*Available records*.
Content starts

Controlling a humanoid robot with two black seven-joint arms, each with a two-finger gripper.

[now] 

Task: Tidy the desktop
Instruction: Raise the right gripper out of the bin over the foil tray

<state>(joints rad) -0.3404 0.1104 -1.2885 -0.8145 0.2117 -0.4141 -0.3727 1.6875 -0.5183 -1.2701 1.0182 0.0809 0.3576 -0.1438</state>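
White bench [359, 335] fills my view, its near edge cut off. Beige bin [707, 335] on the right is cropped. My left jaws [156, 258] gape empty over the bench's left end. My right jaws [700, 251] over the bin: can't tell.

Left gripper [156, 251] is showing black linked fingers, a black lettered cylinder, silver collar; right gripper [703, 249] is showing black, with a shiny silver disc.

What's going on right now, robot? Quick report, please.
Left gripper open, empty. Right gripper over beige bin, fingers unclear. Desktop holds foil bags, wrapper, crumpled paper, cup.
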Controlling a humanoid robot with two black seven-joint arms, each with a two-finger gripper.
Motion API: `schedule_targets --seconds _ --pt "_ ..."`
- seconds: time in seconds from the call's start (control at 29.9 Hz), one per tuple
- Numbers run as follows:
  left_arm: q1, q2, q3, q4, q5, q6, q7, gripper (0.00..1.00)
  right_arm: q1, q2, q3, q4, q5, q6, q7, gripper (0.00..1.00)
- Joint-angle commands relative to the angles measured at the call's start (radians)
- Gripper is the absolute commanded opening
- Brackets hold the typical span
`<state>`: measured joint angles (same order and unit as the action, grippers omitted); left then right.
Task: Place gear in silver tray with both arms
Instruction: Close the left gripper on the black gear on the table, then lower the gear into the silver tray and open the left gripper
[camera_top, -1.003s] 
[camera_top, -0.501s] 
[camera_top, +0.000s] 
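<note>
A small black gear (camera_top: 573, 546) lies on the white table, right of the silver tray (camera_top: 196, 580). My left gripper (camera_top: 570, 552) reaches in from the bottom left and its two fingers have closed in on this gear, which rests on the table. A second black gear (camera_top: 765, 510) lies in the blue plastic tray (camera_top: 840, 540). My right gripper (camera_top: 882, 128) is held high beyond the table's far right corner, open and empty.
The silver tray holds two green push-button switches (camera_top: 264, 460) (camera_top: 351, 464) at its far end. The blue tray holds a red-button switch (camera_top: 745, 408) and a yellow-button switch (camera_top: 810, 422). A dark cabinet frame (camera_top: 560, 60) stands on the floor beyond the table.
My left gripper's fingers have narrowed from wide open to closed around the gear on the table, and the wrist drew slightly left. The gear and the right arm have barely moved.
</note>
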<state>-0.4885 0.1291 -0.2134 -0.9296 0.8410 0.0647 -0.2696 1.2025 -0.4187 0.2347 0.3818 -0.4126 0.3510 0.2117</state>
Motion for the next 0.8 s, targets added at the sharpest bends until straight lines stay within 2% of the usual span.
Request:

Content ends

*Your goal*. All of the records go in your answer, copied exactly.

*Answer for this exercise*.
Controlling a humanoid robot with two black seven-joint arms, each with a two-finger gripper.

[now] 

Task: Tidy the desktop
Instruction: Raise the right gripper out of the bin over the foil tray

<state>(joints rad) -0.3404 0.1104 -1.2885 -0.8145 0.2117 -0.4141 -0.3727 1.6875 -0.5183 -1.2701 1.0182 0.0809 0.3576 -0.1438</state>
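White bench [359, 335] fills my view, its near edge cut off. Beige bin [707, 335] on the right is cropped. My left jaws [156, 258] gape empty over the bench's left end. My right jaws [700, 251] over the bin: can't tell.

Left gripper [156, 251] is showing black linked fingers, a black lettered cylinder, silver collar; right gripper [703, 249] is showing black, with a shiny silver disc.

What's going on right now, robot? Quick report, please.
Left gripper open, empty. Right gripper over beige bin, fingers unclear. Desktop holds foil bags, wrapper, crumpled paper, cup.
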Controlling a humanoid robot with two black seven-joint arms, each with a two-finger gripper.
Motion API: `schedule_targets --seconds _ --pt "_ ..."`
- seconds: time in seconds from the call's start (control at 29.9 Hz), one per tuple
- Numbers run as follows:
  left_arm: q1, q2, q3, q4, q5, q6, q7, gripper (0.00..1.00)
  right_arm: q1, q2, q3, q4, q5, q6, q7, gripper (0.00..1.00)
- Joint-angle commands relative to the angles measured at the call's start (radians)
- Gripper is the absolute commanded opening
- Brackets hold the typical span
`<state>`: measured joint angles (same order and unit as the action, grippers omitted); left then right.
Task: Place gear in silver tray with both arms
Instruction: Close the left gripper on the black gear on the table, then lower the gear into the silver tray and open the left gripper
[camera_top, -1.003s] 
[camera_top, -0.501s] 
[camera_top, +0.000s] 
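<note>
A small black gear (camera_top: 573, 546) lies on the white table, right of the silver tray (camera_top: 196, 580). My left gripper (camera_top: 570, 552) reaches in from the bottom left and its two fingers have closed in on this gear, which rests on the table. A second black gear (camera_top: 765, 510) lies in the blue plastic tray (camera_top: 840, 540). My right gripper (camera_top: 882, 128) is held high beyond the table's far right corner, open and empty.
The silver tray holds two green push-button switches (camera_top: 264, 460) (camera_top: 351, 464) at its far end. The blue tray holds a red-button switch (camera_top: 745, 408) and a yellow-button switch (camera_top: 810, 422). A dark cabinet frame (camera_top: 560, 60) stands on the floor beyond the table.
My left gripper's fingers have narrowed from wide open to closed around the gear on the table, and the wrist drew slightly left. The gear and the right arm have barely moved.
</note>
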<state>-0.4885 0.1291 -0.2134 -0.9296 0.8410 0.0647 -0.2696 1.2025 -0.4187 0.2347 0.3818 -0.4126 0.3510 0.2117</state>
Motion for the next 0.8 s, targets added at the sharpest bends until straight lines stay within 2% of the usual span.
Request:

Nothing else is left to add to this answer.